**Required action**. The full listing must be reproduced exactly as given.

--- START ---

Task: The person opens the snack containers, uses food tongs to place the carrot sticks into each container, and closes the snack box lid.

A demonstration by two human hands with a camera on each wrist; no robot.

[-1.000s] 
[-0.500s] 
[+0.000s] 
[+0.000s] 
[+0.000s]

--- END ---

**Task answer**.
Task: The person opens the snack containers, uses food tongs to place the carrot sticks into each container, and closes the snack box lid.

A demonstration by two human hands with a camera on each wrist; no robot.

[-1.000s] 
[-0.500s] 
[+0.000s] 
[+0.000s] 
[+0.000s]

This completes the exercise.